Now some of you may think, the place is simply deserted and I'm making this sound worse than it is. But then: There are people working there. I even saw someone fiddling around with a radiation suit. The power infrastructure seemed a bit small, but it was there. What is this place?
I stopped the car in the parking lot and took a couple of photos. There were some information panels explaining the history of the AKW Zwentendorf (AKW = Atomkraftwerk = nuclear power plant). But before I got the read them, I saw this digital display:
But this was actually counting the generator output of a solar power plant. Then I had another look at the roof of the building and I did find some solar panels around the edge of the tallest block.
Isn't it odd to put solar panels on a nuclear power plant?
Then I read the story and this is the quick version:
The Austrian government decided that nuclear power was a good idea, so they built a fully functional nuclear reactor starting construction in 1972. The people however disagreed with the government and protests quickly formed. In 1978, after the build was completed and before actually powering the reactor, Austrian chancellor Kreisky, who was convinced of a positive outcome, initiated a referendum about the reactor. Well, needless to say, it failed - by a 0.47% margin. (For some reason this referendum reminds me of Brexit, just with a more positive outcome...) And since 50.47% of the Austrian people were against it, the Austrian parliament introduced a law prohibiting nuclear power altogether in December 1978.
And remember: all of this was happening way before the catastrophe of Chernobyl!
So what do you do with a fully functional nuclear power plant? Well, the nuclear fuel was sold, the qualified workers found a job elsewhere and that was about it. But it's not just the fact that it never went into service that makes this place the safest nuclear reactor on the planet. It is now actually also used to train personnel for similar facilities. They can even train in areas where they could never train in a working environment and simulate scenarios to prevent accidents. All the infrastructure (apart from one turbine which was sold as a spare part) is still there, one of the guys told me.

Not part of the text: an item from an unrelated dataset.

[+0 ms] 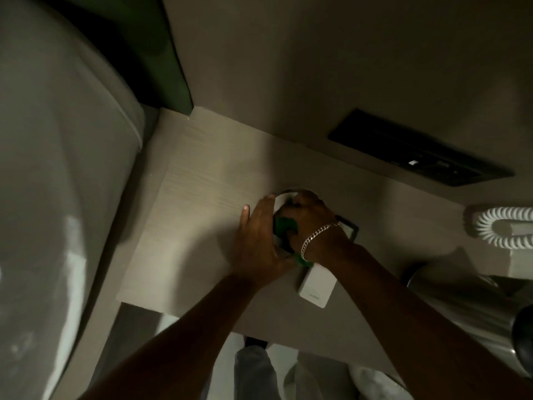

To make good use of the power grid infrastructure that was already built, solar panels were fitted across the property. You can actually take part in a guided tour through the reactor as well, which is yet on my to-do-list. For those of you, who are also interested: www.zwentendorf.com/englisch/
In my opinion, the current way of generating nuclear power is not sustainable, so we need to get rid of it one way or another. But while we still have working reactors, we may as well make them as safe as possible. Maybe one day we'll come up with a better, safer and more sustainable version of nuclear reactors. Until then, Zwentendorf will draw its power from the sun and be there for you to visit!